== Segment start ==
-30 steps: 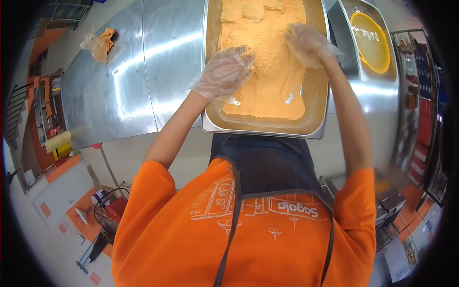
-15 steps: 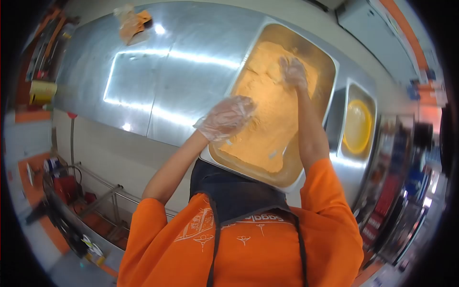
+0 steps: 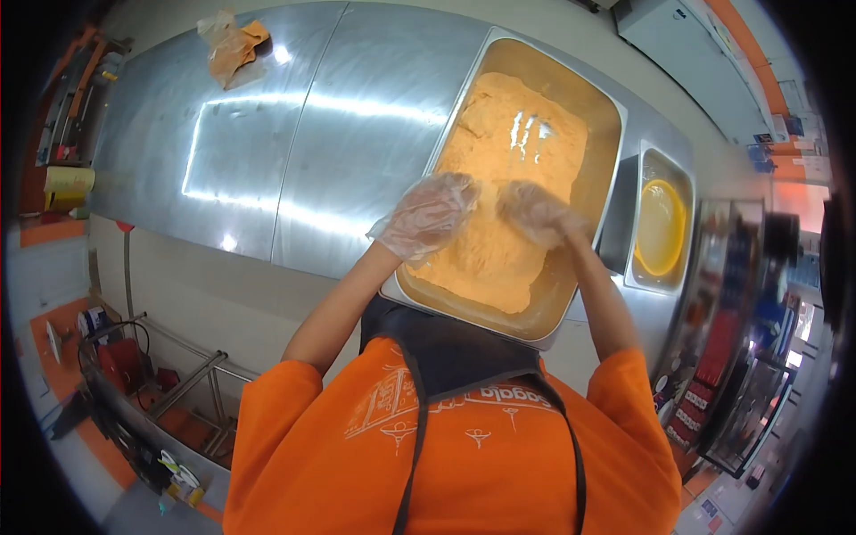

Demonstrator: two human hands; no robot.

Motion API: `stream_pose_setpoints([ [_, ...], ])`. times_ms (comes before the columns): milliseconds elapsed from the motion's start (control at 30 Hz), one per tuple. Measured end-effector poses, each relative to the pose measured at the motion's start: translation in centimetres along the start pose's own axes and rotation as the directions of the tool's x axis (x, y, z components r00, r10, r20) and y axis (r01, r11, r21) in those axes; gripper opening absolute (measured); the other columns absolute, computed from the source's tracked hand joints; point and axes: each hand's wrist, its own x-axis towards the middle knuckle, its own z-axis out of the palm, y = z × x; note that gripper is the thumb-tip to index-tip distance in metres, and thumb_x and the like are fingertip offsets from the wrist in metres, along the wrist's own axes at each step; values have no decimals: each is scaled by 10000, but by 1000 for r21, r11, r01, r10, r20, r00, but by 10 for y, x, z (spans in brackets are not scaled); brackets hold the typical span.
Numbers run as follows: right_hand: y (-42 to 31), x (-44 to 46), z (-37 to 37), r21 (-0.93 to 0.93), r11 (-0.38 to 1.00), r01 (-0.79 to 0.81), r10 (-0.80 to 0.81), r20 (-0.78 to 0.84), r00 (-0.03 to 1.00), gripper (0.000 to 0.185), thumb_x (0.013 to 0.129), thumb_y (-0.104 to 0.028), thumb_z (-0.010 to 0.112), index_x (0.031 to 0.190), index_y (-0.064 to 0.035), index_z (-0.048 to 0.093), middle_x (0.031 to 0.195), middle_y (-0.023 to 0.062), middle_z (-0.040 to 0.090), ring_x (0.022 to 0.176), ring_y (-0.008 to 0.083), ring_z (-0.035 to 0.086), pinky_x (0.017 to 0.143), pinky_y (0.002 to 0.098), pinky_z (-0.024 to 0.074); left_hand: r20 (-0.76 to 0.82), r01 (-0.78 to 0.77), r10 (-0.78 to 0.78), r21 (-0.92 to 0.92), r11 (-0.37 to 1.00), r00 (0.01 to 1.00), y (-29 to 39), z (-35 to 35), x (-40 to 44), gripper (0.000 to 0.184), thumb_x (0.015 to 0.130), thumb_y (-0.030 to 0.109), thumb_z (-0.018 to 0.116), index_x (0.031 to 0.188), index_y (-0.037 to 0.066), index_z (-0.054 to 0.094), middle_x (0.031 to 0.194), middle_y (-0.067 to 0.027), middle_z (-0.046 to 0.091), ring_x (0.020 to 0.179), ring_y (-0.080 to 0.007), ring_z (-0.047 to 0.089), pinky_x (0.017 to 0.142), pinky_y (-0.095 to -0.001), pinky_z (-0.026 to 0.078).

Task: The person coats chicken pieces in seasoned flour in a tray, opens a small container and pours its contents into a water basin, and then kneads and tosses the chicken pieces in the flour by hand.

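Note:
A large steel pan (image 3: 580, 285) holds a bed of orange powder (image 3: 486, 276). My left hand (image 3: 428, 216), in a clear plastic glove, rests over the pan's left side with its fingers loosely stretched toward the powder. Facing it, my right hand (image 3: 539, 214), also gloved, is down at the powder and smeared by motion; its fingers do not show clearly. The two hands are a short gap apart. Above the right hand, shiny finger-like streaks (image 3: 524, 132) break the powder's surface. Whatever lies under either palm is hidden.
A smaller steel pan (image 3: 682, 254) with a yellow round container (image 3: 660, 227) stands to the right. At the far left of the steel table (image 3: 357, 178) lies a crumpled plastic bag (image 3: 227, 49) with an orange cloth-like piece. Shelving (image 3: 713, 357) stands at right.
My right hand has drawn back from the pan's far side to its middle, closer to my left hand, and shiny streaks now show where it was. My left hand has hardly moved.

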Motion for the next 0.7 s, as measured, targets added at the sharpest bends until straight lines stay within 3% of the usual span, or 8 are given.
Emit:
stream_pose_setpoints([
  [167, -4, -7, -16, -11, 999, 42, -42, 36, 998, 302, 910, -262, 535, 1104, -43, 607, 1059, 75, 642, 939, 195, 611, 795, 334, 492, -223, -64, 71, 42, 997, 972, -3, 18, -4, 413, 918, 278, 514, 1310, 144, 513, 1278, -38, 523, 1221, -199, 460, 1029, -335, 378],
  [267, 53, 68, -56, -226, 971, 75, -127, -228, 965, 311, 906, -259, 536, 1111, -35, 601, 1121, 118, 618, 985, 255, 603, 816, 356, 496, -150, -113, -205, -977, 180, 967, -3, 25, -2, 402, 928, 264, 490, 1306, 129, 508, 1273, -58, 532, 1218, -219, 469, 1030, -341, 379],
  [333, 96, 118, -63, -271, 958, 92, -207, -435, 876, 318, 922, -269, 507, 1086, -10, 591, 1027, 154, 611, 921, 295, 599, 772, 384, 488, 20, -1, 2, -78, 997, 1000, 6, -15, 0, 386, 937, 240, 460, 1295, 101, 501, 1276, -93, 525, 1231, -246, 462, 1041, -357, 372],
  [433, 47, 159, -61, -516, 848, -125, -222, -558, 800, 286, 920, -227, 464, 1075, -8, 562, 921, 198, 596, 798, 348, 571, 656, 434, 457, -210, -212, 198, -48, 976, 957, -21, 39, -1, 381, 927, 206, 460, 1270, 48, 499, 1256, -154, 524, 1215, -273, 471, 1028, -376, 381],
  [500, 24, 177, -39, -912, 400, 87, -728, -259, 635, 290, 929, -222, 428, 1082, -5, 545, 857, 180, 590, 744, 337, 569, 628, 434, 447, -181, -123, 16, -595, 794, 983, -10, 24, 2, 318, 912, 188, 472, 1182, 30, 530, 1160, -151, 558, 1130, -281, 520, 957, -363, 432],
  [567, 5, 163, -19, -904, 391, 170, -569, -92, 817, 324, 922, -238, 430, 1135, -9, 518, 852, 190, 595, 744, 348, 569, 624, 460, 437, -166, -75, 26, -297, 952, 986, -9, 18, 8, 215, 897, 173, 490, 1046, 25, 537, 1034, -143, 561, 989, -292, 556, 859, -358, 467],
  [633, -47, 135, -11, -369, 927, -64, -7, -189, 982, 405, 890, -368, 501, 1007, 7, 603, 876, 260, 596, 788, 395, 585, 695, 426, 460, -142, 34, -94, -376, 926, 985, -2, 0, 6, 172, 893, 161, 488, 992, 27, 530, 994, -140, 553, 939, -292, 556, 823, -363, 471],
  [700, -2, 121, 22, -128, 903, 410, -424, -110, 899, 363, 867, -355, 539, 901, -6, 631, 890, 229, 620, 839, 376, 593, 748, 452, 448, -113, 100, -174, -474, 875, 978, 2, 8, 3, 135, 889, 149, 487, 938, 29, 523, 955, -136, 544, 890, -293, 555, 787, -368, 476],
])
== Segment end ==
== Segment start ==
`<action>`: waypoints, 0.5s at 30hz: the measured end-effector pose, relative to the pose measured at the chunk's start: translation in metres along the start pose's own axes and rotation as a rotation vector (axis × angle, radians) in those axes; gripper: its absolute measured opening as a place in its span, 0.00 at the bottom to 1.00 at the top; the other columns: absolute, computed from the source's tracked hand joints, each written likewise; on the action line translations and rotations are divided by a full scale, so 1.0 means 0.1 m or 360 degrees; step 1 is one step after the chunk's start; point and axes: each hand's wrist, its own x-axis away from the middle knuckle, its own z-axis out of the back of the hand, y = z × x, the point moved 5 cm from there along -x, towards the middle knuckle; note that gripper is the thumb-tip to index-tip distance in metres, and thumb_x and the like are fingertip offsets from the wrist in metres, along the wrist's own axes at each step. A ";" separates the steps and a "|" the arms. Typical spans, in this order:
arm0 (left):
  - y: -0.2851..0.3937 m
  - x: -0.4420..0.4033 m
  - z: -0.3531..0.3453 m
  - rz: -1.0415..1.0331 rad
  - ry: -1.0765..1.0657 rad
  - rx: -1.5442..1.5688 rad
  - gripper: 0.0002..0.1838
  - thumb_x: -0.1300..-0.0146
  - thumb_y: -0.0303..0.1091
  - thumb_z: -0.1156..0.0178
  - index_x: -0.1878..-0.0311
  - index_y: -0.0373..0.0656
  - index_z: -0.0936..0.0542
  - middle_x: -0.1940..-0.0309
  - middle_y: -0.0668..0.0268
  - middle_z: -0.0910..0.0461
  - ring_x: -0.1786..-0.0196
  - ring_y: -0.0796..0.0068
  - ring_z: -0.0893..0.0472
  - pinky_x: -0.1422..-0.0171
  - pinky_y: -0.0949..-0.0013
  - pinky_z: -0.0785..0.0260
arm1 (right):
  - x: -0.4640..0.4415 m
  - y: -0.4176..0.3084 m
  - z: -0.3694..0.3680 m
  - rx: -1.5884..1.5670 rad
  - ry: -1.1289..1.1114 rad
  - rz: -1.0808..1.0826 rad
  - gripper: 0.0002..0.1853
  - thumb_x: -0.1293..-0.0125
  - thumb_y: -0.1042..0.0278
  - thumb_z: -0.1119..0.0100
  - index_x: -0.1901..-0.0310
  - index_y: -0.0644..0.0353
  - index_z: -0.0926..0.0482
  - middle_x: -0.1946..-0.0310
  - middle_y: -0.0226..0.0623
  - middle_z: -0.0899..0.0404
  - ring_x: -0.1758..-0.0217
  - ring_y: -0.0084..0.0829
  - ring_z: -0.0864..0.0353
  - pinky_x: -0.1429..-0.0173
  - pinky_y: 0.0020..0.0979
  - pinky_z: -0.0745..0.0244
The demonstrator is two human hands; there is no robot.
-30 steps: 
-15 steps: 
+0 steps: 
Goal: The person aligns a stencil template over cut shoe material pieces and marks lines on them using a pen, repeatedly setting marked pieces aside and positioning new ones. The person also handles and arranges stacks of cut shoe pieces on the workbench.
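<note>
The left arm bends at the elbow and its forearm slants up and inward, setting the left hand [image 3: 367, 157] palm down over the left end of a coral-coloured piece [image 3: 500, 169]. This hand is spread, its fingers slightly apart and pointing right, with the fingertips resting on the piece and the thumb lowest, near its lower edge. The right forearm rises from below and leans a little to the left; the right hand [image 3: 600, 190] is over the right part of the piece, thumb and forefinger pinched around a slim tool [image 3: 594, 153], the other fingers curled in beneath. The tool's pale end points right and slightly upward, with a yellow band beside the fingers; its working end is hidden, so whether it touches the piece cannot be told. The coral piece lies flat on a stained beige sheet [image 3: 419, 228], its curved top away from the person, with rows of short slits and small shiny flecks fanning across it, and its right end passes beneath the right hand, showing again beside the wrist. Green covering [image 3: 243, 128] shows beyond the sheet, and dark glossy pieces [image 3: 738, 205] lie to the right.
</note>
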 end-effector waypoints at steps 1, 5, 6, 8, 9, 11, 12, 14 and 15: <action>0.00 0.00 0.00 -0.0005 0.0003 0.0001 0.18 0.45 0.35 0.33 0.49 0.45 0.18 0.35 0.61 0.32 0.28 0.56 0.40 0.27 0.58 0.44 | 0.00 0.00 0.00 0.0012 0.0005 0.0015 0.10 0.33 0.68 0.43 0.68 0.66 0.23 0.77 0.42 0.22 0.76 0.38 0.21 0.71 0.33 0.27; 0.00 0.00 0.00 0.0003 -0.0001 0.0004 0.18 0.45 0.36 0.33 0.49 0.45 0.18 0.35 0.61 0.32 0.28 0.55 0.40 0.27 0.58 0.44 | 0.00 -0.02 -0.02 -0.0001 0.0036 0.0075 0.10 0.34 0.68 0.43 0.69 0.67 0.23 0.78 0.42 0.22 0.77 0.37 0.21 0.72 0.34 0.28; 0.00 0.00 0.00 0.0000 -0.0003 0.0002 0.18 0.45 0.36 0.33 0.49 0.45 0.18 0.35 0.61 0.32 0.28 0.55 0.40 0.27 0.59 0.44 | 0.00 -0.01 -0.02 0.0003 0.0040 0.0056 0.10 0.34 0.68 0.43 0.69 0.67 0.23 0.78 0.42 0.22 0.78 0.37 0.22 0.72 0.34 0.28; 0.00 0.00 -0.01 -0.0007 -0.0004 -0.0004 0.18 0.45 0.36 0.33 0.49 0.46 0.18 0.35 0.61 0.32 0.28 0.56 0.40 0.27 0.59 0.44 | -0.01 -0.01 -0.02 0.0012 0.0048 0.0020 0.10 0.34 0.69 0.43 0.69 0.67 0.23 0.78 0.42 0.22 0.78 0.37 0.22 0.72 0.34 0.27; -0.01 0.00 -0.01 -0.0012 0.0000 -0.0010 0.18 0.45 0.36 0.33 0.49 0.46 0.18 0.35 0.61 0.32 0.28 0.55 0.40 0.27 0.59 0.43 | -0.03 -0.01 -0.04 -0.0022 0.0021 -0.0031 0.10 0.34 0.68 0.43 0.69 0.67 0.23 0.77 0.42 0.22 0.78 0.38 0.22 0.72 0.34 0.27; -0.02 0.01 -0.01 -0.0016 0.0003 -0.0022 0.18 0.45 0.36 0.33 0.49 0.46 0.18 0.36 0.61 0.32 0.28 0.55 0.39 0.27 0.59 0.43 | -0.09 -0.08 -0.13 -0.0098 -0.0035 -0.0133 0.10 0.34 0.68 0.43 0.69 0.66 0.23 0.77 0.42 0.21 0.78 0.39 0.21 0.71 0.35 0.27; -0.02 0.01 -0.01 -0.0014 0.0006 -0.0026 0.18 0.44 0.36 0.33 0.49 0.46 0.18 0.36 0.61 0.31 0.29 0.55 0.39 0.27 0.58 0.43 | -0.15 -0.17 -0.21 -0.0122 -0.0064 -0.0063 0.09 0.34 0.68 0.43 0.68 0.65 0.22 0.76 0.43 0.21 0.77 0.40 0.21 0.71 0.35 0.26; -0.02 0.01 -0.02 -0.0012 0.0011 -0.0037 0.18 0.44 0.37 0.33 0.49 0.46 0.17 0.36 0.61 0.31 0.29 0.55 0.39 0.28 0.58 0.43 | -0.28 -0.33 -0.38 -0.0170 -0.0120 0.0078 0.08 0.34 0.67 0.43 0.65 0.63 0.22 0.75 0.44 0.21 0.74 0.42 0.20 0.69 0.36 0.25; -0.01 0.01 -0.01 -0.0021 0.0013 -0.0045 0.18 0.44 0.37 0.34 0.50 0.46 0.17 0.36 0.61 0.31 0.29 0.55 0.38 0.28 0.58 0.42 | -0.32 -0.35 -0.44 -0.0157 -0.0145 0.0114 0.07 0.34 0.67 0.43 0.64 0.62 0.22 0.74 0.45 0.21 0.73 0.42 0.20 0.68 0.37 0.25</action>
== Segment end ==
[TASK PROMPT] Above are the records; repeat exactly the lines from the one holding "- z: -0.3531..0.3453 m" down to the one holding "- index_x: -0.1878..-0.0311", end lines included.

[ANSWER TO THIS EXERCISE]
  - z: -0.3531..0.3453 m
  - rz: -1.0415..1.0331 rad
  - ry: -1.0765..1.0657 rad
  - rx: -1.5442..1.5688 rad
  - gripper: 0.0002..0.1838
  - thumb_x: -0.1300..-0.0146
  - thumb_y: -0.0303..0.1091
  - thumb_z: -0.1156..0.0178
  - index_x: -0.1878..-0.0311

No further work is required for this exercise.